Picture(s) A Day – Yamaha XT250
Howdy folks! No, I haven’t dropped off the face of the planet I’ve been busy and tired again. I know it seems to be a running theme lately, but it is what it is and I’m just doing what I can to get by these days. Work’s work and there ain’t a whole lot of time to do much else.
I’m still working on figuring out just which motorcycle I’m going to get. I’ve still got to get my tax return, renew the car registration, get my helmet, go do the MSF course, and make sure I have money in the bank for a few other things before I can get the motorcycle. Yeah, it’s a lot of stuff, but thinking about the motorcycle is what’s kept me going for a while now
My brother was in town over the weekend and we had a great time! We ate lunch at the Pink Taco on Saturday as Mr. Lucky’s was too crowded. It wasn’t cheap, but the food was great – and that’s coming from a San Diego native who knows Mexican food
After lunch, we headed out to look at some motorcycles at the BMW dealer (I made sure to say hi to Kurt) and then we headed on over to a big dealership (which shall remain nameless) with Yamaha, Kawasaki, Honda, and several other makes. I wanted to check out the Kawasaki KLX250S and compare it to some of the other bikes. Well, let’s just say that I’m glad the KLX wasn’t in motion when it came down along with me. In the showroom.

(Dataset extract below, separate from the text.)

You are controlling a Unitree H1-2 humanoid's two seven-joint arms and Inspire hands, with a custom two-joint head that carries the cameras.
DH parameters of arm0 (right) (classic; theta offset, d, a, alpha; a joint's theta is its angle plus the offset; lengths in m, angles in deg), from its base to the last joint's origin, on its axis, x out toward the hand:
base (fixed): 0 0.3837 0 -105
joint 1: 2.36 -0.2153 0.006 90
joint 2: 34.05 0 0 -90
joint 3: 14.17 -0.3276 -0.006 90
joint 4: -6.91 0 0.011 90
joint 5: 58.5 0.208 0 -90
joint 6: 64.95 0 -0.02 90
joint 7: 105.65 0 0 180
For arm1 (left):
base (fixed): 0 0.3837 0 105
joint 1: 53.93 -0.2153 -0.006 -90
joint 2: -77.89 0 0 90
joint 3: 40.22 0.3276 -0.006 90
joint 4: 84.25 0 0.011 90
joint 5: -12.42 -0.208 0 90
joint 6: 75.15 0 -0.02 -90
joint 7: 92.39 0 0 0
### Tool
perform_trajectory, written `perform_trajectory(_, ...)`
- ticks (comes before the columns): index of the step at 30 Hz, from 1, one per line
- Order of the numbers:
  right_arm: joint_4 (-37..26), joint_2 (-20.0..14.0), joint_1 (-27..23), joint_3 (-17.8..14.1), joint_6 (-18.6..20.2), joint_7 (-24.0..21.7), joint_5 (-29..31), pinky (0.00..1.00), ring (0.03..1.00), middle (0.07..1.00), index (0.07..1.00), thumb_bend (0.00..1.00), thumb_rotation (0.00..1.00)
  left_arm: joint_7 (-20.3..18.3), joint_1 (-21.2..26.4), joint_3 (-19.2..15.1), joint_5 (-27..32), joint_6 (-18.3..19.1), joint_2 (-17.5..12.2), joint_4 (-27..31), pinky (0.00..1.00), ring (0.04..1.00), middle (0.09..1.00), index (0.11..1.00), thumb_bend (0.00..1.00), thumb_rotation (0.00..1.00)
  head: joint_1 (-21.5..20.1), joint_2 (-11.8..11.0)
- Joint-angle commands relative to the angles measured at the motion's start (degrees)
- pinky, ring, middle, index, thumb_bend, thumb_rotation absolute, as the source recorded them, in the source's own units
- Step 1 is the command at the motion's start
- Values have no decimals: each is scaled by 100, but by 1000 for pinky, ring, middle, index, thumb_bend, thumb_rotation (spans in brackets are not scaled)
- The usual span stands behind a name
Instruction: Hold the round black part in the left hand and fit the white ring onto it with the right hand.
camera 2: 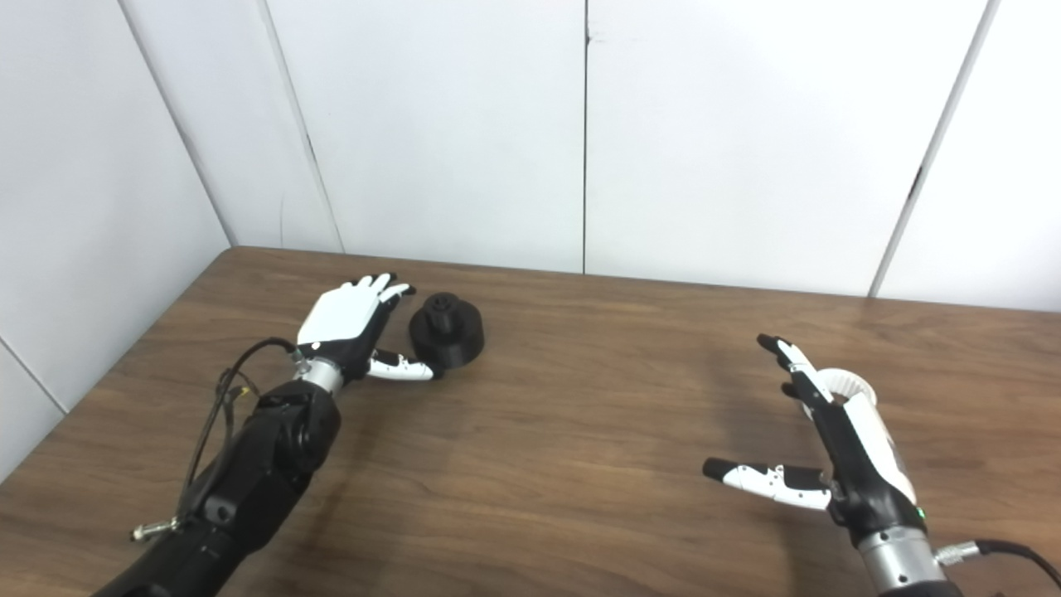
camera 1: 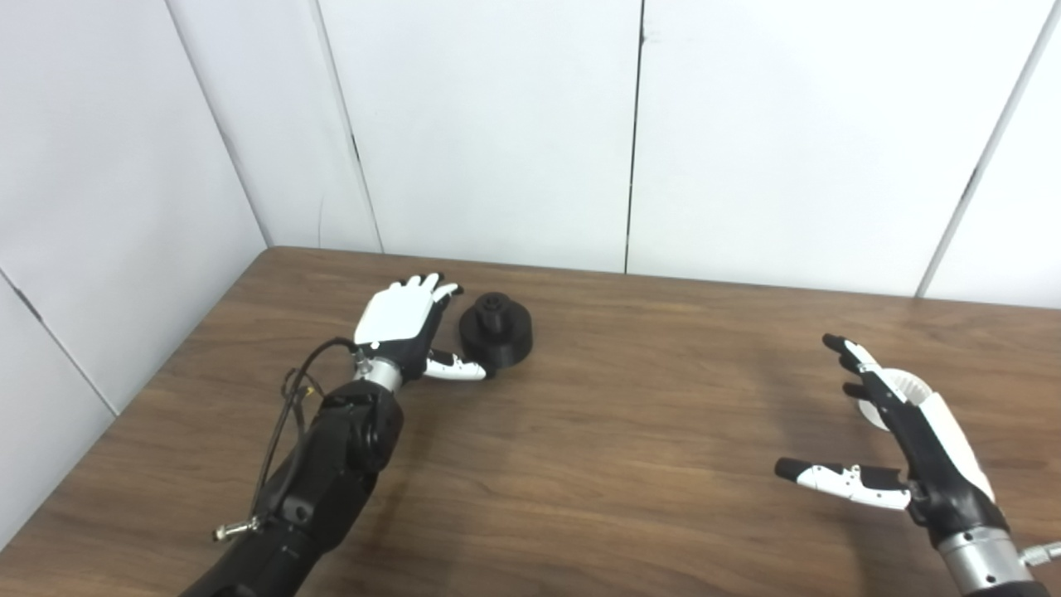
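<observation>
**Both hands open beside their parts, nothing held yet**

The round black plastic part with a small knob on top (camera 1: 496, 331) stands on the brown wooden table (camera 1: 630, 464), far left. The left hand (camera 1: 404, 326) is just beside it on its left, fingers spread and thumb reaching toward its near side; I cannot tell if the thumb touches it. It holds nothing. The right hand (camera 1: 899, 439) is also open and empty, near right, and it partly hides the white toothed plastic ring (camera 2: 847, 388) behind its fingers.

The black part looks stiff and solid, probably not slippery; its wide lower body seems the best place to take it, leaving the knob free. The ring looks light and rigid; hold it by the outer rim.

The right eye view shows more of the ring's rim; in the left eye view the hand covers more of it.
</observation>
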Motion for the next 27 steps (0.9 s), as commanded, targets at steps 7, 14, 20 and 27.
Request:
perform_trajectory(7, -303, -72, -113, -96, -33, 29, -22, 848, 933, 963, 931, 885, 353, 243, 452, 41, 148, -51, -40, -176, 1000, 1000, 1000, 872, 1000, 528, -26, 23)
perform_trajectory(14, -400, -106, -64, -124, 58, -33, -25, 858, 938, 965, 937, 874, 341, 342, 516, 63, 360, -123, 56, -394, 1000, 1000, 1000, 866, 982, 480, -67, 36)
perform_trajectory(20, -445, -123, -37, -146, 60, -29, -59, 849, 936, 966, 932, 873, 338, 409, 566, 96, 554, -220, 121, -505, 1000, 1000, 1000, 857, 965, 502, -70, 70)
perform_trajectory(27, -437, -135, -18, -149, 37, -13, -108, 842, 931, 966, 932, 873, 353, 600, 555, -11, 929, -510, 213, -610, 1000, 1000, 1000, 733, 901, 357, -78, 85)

It was a bit embarrassing, but I don’t feel too bad. The bike was so high that I couldn’t tip toe high enough to get the bike to lean a bit to the left so I could keep my balance while dismounting. The problem was that the kick stand kept getting in the way as it was too long. The sales guy was enthusiastic enough, but not too helpful when I needed him. After the incident that left my right elbow scraped and bleeding a bit (nothing bad), he just kept saying that bikes can be lowered and such. I was hoping he could guide me to some other offerings, but alas it was not to be.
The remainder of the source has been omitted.